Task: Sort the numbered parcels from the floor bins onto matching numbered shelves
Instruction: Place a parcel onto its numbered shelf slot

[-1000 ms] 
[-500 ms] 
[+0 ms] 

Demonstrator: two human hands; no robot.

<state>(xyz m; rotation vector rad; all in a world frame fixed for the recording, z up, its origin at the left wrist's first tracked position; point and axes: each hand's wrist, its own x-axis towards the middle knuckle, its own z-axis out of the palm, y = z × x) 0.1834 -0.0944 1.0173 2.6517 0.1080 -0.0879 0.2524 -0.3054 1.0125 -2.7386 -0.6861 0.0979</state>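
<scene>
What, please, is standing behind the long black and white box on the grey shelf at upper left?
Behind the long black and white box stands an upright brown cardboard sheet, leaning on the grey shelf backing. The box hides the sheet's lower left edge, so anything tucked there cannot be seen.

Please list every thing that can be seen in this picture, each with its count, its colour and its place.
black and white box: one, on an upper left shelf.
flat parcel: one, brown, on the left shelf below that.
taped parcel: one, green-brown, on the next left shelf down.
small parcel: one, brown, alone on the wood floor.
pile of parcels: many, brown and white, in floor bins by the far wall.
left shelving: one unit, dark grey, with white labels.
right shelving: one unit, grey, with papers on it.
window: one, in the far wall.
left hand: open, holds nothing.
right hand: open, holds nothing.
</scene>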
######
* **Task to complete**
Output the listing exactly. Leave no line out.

* **Response below**
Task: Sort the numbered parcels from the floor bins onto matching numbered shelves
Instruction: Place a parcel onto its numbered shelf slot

[-1000 ms] 
[-500 ms] 
[+0 ms] 

Demonstrator: two human hands; no robot.

<state>(xyz m; rotation vector rad; all in a world frame fixed for the recording, z up, its origin at the left wrist's first tracked position; point and axes: each hand's wrist, its own x-axis towards the middle knuckle, its own z-axis out of the palm, y = z × x) 0.1834 -0.0944 1.0173 2.6517 0.1080 -0.0879 0.2524 -0.3054 1.0125 -2.7386 -0.6861 0.0979</state>
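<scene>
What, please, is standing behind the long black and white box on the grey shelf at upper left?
Behind the long black and white box stands an upright brown cardboard sheet, leaning on the grey shelf backing. The box hides the sheet's lower left edge, so anything tucked there cannot be seen.

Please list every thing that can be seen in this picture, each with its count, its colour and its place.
black and white box: one, on an upper left shelf.
flat parcel: one, brown, on the left shelf below that.
taped parcel: one, green-brown, on the next left shelf down.
small parcel: one, brown, alone on the wood floor.
pile of parcels: many, brown and white, in floor bins by the far wall.
left shelving: one unit, dark grey, with white labels.
right shelving: one unit, grey, with papers on it.
window: one, in the far wall.
left hand: open, holds nothing.
right hand: open, holds nothing.
</scene>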

The complete answer has been presented.